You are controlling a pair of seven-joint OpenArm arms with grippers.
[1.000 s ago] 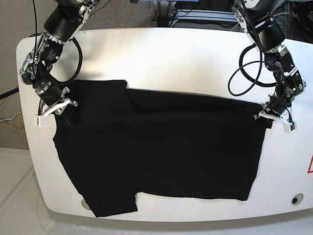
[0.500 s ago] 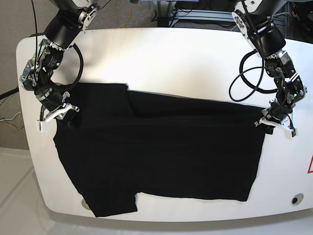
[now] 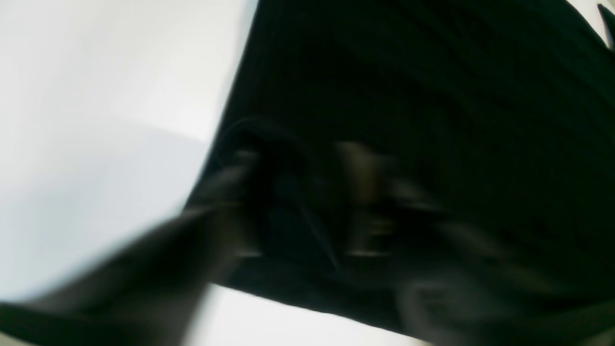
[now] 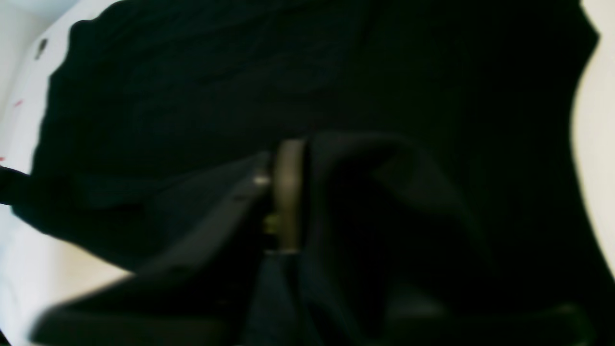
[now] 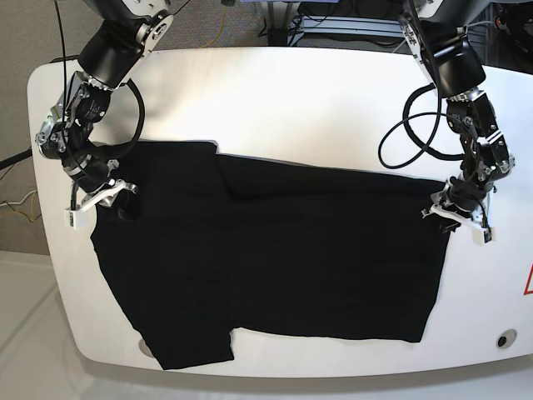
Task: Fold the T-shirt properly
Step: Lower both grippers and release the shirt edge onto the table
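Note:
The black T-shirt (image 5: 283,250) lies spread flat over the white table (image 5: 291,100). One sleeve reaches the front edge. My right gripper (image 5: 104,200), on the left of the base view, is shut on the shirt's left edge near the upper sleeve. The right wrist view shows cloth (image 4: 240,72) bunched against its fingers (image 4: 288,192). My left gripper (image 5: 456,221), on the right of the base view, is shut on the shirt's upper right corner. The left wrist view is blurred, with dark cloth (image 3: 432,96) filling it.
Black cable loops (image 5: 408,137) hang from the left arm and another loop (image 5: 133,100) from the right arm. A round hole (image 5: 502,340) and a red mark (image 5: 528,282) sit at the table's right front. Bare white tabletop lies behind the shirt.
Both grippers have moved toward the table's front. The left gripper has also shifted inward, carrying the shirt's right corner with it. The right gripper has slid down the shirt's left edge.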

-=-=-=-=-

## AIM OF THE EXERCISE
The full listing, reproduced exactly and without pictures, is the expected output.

## TASK ANSWER
You are controlling a pair of seven-joint OpenArm arms with grippers.
[1.000 s ago] 
[0.500 s ago] 
[now] 
[now] 
[now] 
Task: Fold the T-shirt properly
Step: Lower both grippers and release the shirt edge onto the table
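Note:
The black T-shirt (image 5: 283,250) lies spread flat over the white table (image 5: 291,100). One sleeve reaches the front edge. My right gripper (image 5: 104,200), on the left of the base view, is shut on the shirt's left edge near the upper sleeve. The right wrist view shows cloth (image 4: 240,72) bunched against its fingers (image 4: 288,192). My left gripper (image 5: 456,221), on the right of the base view, is shut on the shirt's upper right corner. The left wrist view is blurred, with dark cloth (image 3: 432,96) filling it.
Black cable loops (image 5: 408,137) hang from the left arm and another loop (image 5: 133,100) from the right arm. A round hole (image 5: 502,340) and a red mark (image 5: 528,282) sit at the table's right front. Bare white tabletop lies behind the shirt.
Both grippers have moved toward the table's front. The left gripper has also shifted inward, carrying the shirt's right corner with it. The right gripper has slid down the shirt's left edge.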

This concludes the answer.